If you think you can avoid some of the problems outlined above by sticking with your good old independent doctor, you may be out of luck. The expense and complexity of the electronic medical record and the health system are making it prohibitively expensive for physicians to stay in private practice.
Doctors have no choice but to sign on with healthcare corporations to defray the new expenses for licensing compute software and IT support. Being forced to sign on with health corporations means they are subject to the same rules restricting access to referral providers and medical treatments. The doctor you have always trusted to do what is best for you may now have their hands tied and their options limited. Even if they still practice in the same office, they may be part of a larger organization, thus limiting your access to the best care without your even knowing it.
We are all one medical illness away from bankruptcy.
The corporate healthcare beast has an insatiable appetite for money. Once it gets its teeth into you, it will not let go — even when your health insurance and bank account have been bled dry.
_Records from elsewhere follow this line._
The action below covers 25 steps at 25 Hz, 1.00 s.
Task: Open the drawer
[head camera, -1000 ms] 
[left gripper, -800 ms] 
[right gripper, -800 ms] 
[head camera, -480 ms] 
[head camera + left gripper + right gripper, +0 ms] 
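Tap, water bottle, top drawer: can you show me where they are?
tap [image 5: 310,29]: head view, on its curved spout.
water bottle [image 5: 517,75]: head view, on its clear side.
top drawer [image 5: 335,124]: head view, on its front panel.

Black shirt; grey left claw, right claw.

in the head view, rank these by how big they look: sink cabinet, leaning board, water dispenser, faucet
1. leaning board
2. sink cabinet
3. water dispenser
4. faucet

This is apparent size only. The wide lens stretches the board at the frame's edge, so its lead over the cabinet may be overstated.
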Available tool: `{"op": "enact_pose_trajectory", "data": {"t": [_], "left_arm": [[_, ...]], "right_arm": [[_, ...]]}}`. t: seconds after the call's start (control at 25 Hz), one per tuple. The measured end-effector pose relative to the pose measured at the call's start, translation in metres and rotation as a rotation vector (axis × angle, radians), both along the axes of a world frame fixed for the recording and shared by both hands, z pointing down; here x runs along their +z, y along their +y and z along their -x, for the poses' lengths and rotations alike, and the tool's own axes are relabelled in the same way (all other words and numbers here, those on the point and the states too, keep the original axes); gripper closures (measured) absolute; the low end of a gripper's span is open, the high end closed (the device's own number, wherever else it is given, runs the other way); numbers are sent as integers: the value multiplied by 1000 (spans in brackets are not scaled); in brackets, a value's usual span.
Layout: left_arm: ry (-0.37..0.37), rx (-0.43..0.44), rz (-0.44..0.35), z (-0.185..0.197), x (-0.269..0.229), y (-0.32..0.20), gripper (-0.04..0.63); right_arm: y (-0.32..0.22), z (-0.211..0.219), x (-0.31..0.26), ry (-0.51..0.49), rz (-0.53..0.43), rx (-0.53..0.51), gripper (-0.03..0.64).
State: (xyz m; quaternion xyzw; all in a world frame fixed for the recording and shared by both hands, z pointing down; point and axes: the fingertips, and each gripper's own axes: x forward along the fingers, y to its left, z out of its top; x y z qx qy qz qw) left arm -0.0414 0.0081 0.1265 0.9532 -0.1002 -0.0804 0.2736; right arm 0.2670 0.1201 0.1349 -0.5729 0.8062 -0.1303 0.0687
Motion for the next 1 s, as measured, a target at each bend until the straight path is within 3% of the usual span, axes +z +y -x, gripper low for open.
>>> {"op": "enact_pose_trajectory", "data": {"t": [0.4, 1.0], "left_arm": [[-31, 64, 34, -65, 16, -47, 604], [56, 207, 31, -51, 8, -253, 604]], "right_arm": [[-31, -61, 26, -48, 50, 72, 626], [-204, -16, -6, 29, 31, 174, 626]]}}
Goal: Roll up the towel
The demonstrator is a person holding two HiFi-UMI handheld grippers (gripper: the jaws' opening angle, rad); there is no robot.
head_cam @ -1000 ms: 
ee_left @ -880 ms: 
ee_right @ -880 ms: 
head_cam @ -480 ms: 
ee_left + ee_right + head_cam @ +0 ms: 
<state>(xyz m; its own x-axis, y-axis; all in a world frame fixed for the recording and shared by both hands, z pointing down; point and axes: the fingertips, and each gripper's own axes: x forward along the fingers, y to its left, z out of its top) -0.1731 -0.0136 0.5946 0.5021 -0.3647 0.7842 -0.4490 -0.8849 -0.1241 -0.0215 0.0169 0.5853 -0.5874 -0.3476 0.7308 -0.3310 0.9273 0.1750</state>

You may think you are safe from losing everything because you have good insurance. Think again. I have seen many people with medical insurance driven to financial disaster because they needed treatments not approved by their insurance plan.
I have also witnessed severely ill people who spent the maximum amount covered by their policy in just one stay in the ICU. Once they hit that limit, it is up to the family to find a way to continue to pay thousands of dollars a day or else… I have seen families forced to decide between selling their house to pay for medical care versus letting a loved one die.
What does your policy cover, and what limits in coverage does it have? My guess is that you have no idea. Worst of all, you have no way to find out. I have not seen a printed policy for my insurance in years. The only way to find what is and is not covered is to get sick and then learn the hard way.
Conclusion
These problems have one theme in common; they all put the profitability of the healthcare organization ahead of the health of the patients. Perhaps it’s time to stop measuring the success of American healthcare based on how profitable it is.
Of course, profitability is the only criteria where America is doing better than other first-world countries. Americans suffer a higher chronic disease burden yet receive fewer medical visits than comparable nations. We are paying the most money for the worst health.
American healthcare is a bad bargain. It is not going to get better on its own. People need to realize that profit as the motivation in healthcare is injuring and even killing them. It is time to demand better. If every other country can do it, then we can too.